It’s World Hemophilia Day and, I gotta say, I’m willing myself to write this blog. It seems like every day these days there is a Day. From French Toast to Thumb Wrestling, there’s a day set aside for everything. But these days, every day is Coronavirus Day. As it should be...

But I’d be remiss if I didn’t take this opportunity to reflect on how hemophilia has shaped my life. 

Age four is the first time I remember hemophilia being a thing that affected me. My brother, who is two years older, and my dad would wrestle around in the living room sometimes. I remember Mom coming in, like from running an errand, and telling us to stop. “Shawn will get hurt!” There was something in the tone that got my dad’s attention. It had less to do with me being the smallest competitor, and more to do with the lack of blood-clotting factor my little body had.

It’s a distant memory- but it’s real. It isn’t backed up by photographs of the three of us battling it out. I just remember the feeling of joy being replaced by the feeling that I was the reason why the fun stopped. Ref Mom made the only call she could. And I understand. I’m not scarred by the memory. In fact, it enhances the feelings I always have about my family- that they love me and often have shown that love in the best ways that each individual can.
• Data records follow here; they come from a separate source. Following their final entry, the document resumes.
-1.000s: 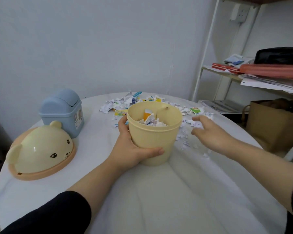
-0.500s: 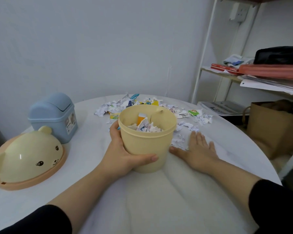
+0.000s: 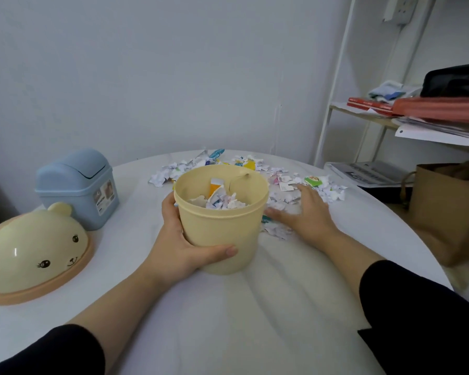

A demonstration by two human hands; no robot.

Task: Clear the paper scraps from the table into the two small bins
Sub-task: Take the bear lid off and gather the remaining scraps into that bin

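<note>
While my left hand (image 3: 179, 247) grips the yellow bin (image 3: 222, 234), fingers and thumb curled round its wall, my right hand (image 3: 306, 220) lies flat just beside it, fingers released and straight on the paper scraps (image 3: 332, 192). I judge this the gathering step: next I should rake a bunch together and lift it over the rim. Most scraps lie beyond my fingers on the counter (image 3: 228, 320); some are in the bin. The blue bin (image 3: 76, 185) stands well off to the left.
</note>
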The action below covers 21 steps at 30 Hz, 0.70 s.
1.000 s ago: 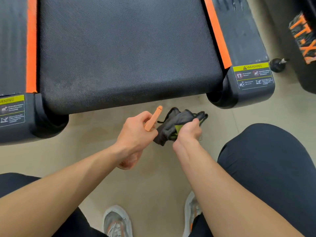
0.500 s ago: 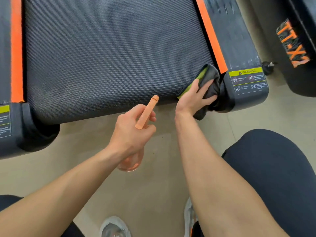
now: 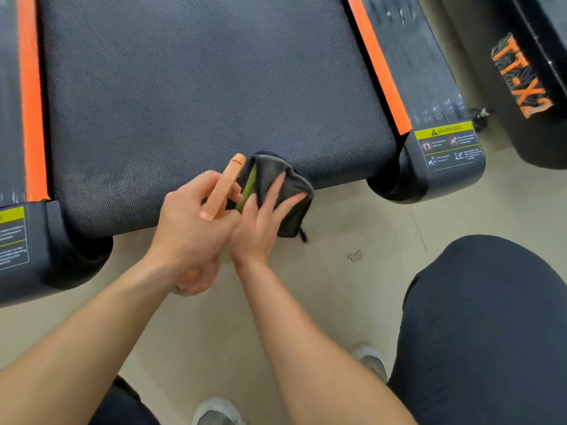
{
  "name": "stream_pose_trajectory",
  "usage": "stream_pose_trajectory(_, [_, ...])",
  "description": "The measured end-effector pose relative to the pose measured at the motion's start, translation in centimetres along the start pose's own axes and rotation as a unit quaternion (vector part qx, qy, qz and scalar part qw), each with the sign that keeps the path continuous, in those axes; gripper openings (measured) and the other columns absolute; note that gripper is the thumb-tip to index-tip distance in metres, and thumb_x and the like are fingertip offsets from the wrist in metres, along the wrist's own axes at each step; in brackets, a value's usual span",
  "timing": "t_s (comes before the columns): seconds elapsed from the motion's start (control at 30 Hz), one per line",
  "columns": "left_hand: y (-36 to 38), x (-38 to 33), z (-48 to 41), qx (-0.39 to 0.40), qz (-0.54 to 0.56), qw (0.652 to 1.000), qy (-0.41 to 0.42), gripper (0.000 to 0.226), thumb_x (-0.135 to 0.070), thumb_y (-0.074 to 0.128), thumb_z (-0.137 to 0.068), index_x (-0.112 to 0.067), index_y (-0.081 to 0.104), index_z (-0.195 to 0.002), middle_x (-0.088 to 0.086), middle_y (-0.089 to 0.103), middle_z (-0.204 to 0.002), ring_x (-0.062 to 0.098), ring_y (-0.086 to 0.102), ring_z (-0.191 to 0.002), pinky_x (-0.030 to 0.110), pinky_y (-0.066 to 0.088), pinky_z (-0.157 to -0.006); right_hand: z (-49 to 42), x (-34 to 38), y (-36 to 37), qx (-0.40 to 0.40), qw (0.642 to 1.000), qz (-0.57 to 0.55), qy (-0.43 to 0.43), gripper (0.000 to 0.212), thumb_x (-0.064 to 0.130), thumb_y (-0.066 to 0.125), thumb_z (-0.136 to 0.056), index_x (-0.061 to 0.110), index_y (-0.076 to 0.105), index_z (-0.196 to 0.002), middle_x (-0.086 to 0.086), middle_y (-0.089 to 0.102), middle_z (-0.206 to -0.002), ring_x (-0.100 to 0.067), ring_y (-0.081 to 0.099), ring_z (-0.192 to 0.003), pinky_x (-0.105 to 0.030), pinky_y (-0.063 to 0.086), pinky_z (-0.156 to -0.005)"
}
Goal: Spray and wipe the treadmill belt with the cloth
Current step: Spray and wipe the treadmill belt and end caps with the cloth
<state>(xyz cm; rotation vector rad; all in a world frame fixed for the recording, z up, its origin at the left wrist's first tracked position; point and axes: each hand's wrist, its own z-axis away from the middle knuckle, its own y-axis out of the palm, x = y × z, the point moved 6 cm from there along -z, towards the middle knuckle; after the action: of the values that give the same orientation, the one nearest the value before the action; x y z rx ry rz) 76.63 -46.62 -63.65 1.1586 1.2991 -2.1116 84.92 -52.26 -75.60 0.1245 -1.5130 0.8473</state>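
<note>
The treadmill belt (image 3: 199,96) fills the upper half of my view, dark and finely textured, with its rounded rear edge nearest me. A black side rail (image 3: 429,87) runs along its right edge and another (image 3: 12,118) along its left, each lined with an orange stripe (image 3: 376,65) next to the belt. Below lies the pale floor (image 3: 352,302), and at the far right stands a neighbouring machine (image 3: 540,72) with orange lettering. My right knee (image 3: 491,332), in dark trousers, takes up the lower right corner. Both my bare forearms reach forward from the bottom of the view and nearly meet at the belt's rear edge.

My left grip (image 3: 193,231) is closed around the spray bottle (image 3: 228,182). Its orange head sticks up and forward above my knuckles, over the belt's edge, and a bit of the clear body shows beneath my palm. My right grip (image 3: 260,225) lies flat with fingers straight and spread, pressing the cloth (image 3: 288,185) against the belt's rear edge, just right of the bottle. The cloth is dark grey with a green face showing at its left fold. It drapes over the curve of the belt, with its lower corner hanging towards the floor.

A yellow warning label (image 3: 449,145) sits on the right rail's end cap. My grey shoes (image 3: 214,412) peek in at the bottom, and a small mark (image 3: 355,256) lies on the floor near the cloth.
</note>
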Motion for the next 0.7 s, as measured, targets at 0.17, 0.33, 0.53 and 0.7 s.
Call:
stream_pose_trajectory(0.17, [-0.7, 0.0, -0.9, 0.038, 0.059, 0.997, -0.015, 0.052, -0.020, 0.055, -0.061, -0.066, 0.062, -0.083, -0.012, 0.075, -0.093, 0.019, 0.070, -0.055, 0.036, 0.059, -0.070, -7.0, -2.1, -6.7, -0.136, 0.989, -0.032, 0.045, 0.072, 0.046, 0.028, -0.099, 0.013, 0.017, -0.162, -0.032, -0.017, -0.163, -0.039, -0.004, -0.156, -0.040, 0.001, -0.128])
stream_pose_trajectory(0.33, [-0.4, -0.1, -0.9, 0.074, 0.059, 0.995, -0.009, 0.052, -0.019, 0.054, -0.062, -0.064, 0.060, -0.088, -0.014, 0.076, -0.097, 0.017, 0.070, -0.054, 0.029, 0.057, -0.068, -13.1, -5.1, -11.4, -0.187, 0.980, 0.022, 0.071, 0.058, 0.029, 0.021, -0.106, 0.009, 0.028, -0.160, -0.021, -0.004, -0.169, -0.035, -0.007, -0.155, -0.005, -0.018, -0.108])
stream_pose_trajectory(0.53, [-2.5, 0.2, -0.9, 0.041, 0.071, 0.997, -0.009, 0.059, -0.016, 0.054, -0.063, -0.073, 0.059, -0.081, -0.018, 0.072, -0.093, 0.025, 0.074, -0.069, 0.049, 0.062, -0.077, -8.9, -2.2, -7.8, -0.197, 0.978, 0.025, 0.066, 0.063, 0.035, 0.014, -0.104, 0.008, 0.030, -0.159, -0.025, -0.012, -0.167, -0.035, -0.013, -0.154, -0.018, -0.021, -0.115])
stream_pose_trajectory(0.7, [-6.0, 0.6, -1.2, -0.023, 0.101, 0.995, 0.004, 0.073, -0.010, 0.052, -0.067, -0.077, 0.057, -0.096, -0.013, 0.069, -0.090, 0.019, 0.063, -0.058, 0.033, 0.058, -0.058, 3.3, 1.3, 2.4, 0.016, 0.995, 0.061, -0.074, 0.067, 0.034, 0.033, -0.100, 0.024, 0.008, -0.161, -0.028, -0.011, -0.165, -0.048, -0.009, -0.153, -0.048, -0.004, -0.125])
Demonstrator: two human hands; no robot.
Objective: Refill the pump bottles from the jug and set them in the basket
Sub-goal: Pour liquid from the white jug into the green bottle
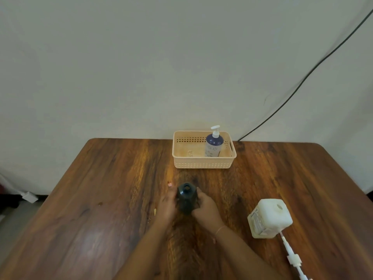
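Head view: your left hand (166, 203) and right hand (205, 205) both clasp the open dark bottle (186, 197). It looks rigid, smooth, probably light; hold its body, with the jug (269, 218) at 3 o'clock.

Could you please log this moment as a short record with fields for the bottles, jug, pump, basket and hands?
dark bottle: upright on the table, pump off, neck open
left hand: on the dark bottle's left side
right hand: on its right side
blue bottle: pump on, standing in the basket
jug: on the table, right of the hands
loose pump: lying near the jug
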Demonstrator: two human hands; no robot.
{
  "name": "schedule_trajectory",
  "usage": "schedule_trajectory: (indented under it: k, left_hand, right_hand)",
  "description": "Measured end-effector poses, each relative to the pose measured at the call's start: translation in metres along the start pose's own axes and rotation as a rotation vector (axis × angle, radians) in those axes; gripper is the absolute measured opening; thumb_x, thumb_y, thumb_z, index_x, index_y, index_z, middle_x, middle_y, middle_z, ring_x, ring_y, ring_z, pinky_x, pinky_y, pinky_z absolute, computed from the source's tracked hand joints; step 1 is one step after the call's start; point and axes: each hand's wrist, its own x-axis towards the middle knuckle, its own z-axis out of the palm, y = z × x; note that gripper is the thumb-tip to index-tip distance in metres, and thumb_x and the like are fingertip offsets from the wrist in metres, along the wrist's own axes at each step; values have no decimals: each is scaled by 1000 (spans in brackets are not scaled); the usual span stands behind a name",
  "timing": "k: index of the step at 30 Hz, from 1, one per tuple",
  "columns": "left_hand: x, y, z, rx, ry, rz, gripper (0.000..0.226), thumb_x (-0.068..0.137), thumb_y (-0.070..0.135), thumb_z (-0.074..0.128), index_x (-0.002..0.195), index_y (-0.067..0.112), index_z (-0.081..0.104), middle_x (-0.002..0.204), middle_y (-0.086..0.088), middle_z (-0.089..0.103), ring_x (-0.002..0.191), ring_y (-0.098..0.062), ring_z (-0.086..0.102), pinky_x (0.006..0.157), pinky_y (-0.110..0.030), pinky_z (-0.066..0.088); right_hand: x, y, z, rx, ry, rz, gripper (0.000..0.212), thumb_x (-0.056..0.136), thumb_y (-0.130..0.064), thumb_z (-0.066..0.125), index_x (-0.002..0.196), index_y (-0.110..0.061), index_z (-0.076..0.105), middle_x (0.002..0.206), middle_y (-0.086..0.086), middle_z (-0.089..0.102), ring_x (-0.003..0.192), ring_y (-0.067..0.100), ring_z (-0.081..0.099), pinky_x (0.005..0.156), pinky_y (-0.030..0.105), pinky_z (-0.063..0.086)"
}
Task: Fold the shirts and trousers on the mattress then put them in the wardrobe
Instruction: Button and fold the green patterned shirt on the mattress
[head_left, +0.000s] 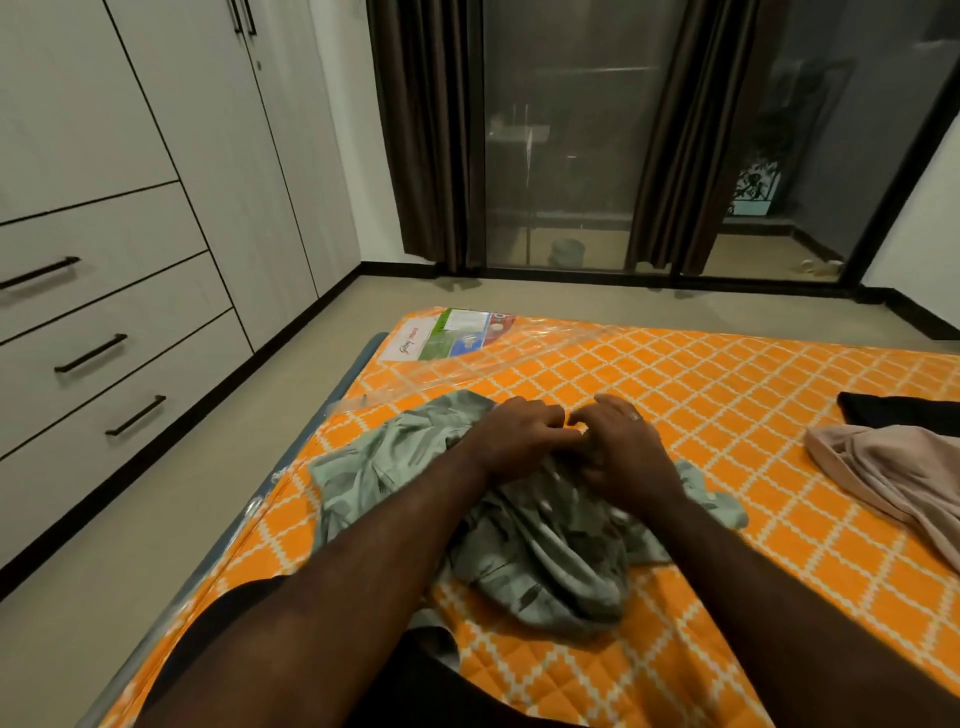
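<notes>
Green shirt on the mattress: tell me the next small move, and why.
Probably draw the hands apart to spread the green shirt flat. It lies crumpled and bunched on the orange mattress, not yet folded. The left hand and right hand sit close together on its far side, fingers curled into the cloth, so no neat fold can start yet.

A pale beige floor (156, 519) runs to a black skirting (384, 267) at the far wall. A glass sliding door (566, 156) in a dark frame fills that wall. A dark brown curtain (431, 130) hangs at its left edge, and a second curtain (691, 130) hangs farther right. Beyond the glass stand a grey bucket (567, 252) and a leafy plant (769, 150). Small white objects (821, 266), too small to identify, lie near the frame.
</notes>
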Motion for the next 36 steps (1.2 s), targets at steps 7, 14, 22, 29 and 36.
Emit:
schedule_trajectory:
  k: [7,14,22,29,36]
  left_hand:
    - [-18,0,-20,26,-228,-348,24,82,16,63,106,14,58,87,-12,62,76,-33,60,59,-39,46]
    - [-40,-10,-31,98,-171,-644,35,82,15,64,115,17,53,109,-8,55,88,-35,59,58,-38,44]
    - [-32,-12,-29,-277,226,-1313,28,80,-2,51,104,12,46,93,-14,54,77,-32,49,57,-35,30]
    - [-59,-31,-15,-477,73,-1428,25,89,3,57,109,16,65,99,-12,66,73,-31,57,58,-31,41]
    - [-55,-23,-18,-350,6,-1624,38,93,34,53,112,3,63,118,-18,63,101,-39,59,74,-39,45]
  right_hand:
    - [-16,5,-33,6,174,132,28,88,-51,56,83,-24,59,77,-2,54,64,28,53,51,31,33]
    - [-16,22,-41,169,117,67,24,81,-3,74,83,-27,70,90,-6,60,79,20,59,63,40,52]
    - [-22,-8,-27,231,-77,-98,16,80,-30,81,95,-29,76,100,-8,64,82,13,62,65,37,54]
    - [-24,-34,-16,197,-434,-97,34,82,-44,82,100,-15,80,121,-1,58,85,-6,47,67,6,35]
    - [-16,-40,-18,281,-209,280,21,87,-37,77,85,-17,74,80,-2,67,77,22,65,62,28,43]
Growing up, I had so many trips to the hospital to treat a bleed. I was among the first batch of grandchildren on both sides, so I was smothered with love and empathy as a result of having a medical condition that made me just a little bit different from the rest of the grandkids. The hugs were softer, but a whole lot longer. I got more toys, especially after a hospital visit. It wasn’t easy going from playing with friends in the neighborhood to treating a severe nosebleed. Still, the affection and care I was shown by not just my friends and family, but my 
“family” of nurses and doctors at the hospital, certainly has had a lasting impression on me.

Of course, one of the darker sides of growing up in the 80s with hemophilia is how the blood industry responded to the growing crisis. At age 11, when I was diagnosed with HIV, it wasn’t a surprise at all. My experience with hemophilia made dealing with HIV a confusing ordeal- there were no physical signs that I was any different. But some of the social fabric around me was splintered by friend’s parents who were afraid of transmission and officials at school who decided to send me home (kick my little ass out) with two weeks left in the school year.

When I decided to speak out about being HIV positive at age 20, I minimized the influence that hemophilia had on my life. As a mild hemophiliac, I wasn’t dealing with the condition with any regularity, due to my interest in music and the fact that I’d long since retired from Living Room Wrestling with the fam. One of the reasons why I wanted to downplay hemophilia was because I didn’t want anyone to focus on how I’d transmitted HIV. I didn’t want any “special treatment”. I went out of my to immediately talk about the new friends I’d made online when someone started to focus on “the tragedy” of my infection, pointing out that it’s hard for anyone living with the virus regardless of how they contracted it.

My intentions were admirable. If I was going to be a “Ryan White” in peoples’ eyes (at the time he’d only been gone for six years), I wanted to be the edgier version, not afraid to drop an f-bomb if called for. Or make a crude safe sex joke. I didn’t really see any personal or educational advantage in talking about hemophilia...

As time went on, that changed. I made lots of friends with hemophilia after my humorous memoir, My Pet Virus, was published in 2006. I was always afraid that the community was consumed with anger, due to the loss and circumstances surrounding how people were infected and lied to about from sources they trusted. Of course, that anger and hurt is there, and will always be. In recent decades, waves of deaths as a result of hepatitis C have devastated the community all over again.

But I’m so glad I was open to being a part of a community that I was already a part of. The dark sense of humor in the bleeding disorders community, I discovered, rivalled that of the friends I’d made in the gay community after I opened up about HIV at age 20. Also, as a medical condition, hemophilia started to present itself again, and I had to actually learn how to self-infuse (for my blood-clotting treatments) as a result. Before COVID-19 broke out, me and a group of my fellow bleeders were starting to make time to meet up and have lunch, and discuss our varied adult lives with the disorder in between crude sex jokes.

And it was a lot of fun. The new tradition, of course, is on hold for the time being. 

What isn’t on hold anymore? My appreciation for life. For life with hemophilia. It was the awkward childhood friend that introduced me to HIV. These medical conditions introduced me to loving people I’d never have met otherwise. The lessons I’ve learned through the adversity presented by each condition has made me who I am today.

Hope you find strength in your own adversities out there.